Cruzó sus piernas una vez más mientras el gélido aire nocturno congelaba sus dedos.
De vez en cuando miraba hacia la puerta, disimulando. Esa fiesta estaba tan vacía sin él y sus radiantes ojos café.
Se la notaba tan segura de sí misma que creías conocer el mundo, conocer toda la verdad: ella inspiraba.
Nadie lo sabía.

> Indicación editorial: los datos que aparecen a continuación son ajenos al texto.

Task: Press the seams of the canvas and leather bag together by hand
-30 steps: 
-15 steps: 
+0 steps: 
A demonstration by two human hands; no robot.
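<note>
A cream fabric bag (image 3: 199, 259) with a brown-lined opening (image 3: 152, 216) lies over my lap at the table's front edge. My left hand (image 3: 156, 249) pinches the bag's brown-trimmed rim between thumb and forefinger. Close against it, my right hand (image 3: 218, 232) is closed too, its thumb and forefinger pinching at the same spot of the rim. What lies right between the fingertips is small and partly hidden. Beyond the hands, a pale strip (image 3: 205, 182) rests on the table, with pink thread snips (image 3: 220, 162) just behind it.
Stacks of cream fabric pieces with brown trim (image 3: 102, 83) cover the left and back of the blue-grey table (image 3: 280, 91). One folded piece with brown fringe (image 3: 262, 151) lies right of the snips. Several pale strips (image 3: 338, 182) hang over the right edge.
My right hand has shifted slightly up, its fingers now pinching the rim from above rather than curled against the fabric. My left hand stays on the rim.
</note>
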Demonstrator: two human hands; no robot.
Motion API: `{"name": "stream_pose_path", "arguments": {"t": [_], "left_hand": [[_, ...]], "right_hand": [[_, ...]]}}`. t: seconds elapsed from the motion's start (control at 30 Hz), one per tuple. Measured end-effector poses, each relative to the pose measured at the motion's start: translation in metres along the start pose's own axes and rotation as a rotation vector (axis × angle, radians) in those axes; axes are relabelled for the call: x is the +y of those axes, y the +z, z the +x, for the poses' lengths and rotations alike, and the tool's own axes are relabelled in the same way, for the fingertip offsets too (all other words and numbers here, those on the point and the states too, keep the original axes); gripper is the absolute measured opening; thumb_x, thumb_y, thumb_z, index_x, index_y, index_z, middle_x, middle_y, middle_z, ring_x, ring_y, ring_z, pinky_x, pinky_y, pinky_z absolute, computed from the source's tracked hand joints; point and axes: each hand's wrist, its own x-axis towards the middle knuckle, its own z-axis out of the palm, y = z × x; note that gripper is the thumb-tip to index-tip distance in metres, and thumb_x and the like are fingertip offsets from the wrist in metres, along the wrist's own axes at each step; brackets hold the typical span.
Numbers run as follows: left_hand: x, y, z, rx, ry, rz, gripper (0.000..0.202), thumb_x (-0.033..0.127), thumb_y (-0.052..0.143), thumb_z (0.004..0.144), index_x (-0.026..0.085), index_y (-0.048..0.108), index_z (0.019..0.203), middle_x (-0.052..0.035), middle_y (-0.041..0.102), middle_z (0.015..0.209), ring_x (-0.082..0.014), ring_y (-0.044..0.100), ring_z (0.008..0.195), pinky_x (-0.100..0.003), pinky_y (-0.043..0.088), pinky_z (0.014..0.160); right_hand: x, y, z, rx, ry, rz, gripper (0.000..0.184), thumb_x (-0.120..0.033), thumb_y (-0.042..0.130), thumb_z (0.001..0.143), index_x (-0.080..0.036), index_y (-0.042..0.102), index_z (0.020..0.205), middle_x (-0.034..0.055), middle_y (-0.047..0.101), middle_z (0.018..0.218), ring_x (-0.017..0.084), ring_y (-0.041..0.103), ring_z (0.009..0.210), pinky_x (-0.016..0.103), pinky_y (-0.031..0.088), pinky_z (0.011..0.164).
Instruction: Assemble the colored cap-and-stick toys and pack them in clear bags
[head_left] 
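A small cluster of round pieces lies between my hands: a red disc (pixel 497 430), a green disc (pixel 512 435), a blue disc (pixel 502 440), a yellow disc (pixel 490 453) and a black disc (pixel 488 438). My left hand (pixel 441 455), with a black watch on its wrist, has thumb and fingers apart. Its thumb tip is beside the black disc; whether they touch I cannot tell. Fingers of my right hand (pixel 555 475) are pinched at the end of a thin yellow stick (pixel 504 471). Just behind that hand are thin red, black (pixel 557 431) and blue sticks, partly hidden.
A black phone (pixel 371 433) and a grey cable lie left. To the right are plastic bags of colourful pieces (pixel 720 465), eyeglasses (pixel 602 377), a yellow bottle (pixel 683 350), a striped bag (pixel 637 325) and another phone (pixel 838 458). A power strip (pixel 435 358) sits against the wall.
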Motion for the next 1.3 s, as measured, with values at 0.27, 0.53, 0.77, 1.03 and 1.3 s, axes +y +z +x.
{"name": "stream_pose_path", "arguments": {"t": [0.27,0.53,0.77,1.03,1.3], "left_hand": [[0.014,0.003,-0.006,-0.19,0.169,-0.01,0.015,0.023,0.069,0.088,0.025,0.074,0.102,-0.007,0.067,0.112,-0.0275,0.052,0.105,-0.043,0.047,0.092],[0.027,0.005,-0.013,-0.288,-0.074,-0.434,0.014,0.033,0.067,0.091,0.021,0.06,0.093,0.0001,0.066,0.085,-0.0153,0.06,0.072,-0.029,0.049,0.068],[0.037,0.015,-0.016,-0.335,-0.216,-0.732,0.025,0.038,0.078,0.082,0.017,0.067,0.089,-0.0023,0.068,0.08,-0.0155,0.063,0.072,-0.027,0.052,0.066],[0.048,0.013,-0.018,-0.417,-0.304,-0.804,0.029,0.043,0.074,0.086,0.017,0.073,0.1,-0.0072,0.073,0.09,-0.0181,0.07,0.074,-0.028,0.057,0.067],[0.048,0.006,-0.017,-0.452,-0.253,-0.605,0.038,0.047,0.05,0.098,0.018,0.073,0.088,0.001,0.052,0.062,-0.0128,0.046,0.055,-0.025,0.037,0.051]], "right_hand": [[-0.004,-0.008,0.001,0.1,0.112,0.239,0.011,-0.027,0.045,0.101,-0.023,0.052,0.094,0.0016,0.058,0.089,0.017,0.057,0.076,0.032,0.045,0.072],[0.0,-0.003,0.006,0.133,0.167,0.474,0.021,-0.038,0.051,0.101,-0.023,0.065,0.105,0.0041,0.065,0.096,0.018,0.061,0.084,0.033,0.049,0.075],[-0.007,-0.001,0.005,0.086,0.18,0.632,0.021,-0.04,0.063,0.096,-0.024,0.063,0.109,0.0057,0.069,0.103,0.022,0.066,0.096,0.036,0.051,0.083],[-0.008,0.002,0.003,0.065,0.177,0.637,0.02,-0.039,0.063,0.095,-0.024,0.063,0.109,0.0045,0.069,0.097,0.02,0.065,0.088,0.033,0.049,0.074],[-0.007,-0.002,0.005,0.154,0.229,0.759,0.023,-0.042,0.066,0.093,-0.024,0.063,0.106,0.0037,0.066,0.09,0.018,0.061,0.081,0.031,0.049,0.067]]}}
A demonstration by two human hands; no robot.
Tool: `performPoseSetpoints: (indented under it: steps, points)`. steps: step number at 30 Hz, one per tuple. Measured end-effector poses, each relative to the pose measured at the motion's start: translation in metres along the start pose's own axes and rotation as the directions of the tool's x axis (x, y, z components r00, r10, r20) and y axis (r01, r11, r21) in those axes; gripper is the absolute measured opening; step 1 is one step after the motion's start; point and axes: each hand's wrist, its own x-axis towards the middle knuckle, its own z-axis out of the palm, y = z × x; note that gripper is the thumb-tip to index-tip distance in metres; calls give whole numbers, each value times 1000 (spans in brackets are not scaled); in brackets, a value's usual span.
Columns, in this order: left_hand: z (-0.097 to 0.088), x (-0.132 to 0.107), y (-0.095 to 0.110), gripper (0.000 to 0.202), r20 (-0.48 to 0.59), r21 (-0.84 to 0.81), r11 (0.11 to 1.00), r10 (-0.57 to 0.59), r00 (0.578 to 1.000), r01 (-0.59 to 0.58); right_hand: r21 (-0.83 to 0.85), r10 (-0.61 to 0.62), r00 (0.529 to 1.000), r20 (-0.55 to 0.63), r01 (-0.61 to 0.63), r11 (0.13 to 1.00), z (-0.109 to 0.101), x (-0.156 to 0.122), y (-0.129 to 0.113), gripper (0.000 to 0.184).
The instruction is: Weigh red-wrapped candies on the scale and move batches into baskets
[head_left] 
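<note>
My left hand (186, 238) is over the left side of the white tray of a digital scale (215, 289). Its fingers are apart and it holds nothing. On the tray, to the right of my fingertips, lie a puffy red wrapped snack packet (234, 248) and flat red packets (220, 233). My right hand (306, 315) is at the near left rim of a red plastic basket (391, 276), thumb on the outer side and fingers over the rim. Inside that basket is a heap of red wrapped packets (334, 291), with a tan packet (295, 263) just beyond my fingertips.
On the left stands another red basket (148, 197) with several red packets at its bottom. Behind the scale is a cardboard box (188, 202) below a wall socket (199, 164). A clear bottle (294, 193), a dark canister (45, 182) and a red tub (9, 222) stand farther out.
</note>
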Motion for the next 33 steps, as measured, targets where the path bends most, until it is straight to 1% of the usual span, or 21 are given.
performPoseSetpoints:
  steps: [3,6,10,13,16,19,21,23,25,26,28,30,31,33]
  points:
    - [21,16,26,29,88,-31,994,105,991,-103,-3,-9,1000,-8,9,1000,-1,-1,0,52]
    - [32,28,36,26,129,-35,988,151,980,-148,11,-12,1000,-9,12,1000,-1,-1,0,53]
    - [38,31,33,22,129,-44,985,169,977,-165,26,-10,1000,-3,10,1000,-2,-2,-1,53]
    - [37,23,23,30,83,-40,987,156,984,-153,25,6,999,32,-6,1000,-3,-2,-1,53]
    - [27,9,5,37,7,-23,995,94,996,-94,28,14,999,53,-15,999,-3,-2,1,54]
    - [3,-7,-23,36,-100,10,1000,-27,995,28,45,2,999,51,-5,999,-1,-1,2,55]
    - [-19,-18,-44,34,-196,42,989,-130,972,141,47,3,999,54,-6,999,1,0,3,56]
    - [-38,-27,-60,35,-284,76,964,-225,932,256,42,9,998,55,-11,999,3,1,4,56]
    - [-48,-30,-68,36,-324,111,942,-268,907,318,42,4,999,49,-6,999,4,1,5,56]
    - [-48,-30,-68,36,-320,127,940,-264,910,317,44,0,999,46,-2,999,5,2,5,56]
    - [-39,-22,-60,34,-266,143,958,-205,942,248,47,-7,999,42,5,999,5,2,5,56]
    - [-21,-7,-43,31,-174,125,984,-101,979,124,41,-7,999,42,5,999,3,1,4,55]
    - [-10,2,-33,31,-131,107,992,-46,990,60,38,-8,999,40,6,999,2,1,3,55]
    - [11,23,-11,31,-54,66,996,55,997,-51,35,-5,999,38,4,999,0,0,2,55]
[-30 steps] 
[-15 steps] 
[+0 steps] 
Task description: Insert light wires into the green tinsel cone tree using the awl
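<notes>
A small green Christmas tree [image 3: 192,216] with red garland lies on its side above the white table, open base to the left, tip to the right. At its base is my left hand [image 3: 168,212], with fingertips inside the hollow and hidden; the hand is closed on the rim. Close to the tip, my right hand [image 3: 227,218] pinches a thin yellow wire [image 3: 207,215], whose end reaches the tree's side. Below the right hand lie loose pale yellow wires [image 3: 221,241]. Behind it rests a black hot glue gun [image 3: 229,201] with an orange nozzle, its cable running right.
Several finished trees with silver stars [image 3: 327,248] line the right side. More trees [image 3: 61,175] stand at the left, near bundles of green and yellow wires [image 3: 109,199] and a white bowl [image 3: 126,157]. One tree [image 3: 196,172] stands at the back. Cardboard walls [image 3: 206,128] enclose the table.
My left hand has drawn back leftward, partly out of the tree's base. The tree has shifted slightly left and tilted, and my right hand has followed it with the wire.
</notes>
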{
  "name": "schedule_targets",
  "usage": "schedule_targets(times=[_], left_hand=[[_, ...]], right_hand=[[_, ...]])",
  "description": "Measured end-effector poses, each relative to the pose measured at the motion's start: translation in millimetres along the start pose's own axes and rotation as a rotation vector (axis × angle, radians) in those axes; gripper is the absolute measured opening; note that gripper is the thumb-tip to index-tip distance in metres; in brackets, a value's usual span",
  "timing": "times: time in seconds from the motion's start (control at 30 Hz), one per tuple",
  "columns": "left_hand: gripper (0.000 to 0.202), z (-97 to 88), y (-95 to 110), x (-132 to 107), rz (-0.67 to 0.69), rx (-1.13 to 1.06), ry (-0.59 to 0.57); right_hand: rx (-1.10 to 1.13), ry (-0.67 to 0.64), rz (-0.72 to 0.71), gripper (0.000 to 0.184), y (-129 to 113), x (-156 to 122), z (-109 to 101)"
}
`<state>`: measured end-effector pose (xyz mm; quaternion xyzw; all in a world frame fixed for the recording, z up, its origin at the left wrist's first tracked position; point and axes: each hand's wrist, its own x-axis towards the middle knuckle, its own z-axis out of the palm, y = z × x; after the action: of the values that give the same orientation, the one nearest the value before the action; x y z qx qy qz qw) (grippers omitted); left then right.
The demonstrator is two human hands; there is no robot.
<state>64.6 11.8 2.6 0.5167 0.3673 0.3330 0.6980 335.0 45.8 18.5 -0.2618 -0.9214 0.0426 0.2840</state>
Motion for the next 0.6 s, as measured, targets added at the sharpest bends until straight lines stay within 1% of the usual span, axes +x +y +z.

Era un secreto muy profundo y lleno de mentiras.
Se sentía tan vacía que esa noche pensó en dejar todo atrás. En ir, corriendo o como fuera y encontrarlo. Besarlo eternamente bajo una lluvia artificial. Simular amor aunque él deseara despegarse.
Muchos hombres habían estado con ella. No le gustaban pero eran entretenidos. Ellos morían por tocar su piel, por besar sus labios y recorrer su cuerpo entero pero ella los despreciaba.
Por primera vez quiso a alguien. Había caído tan bajo que no podía salir: en verdad se había enamorado.
Pero él...
Él no quería amarla. Para él, ella era entretenida.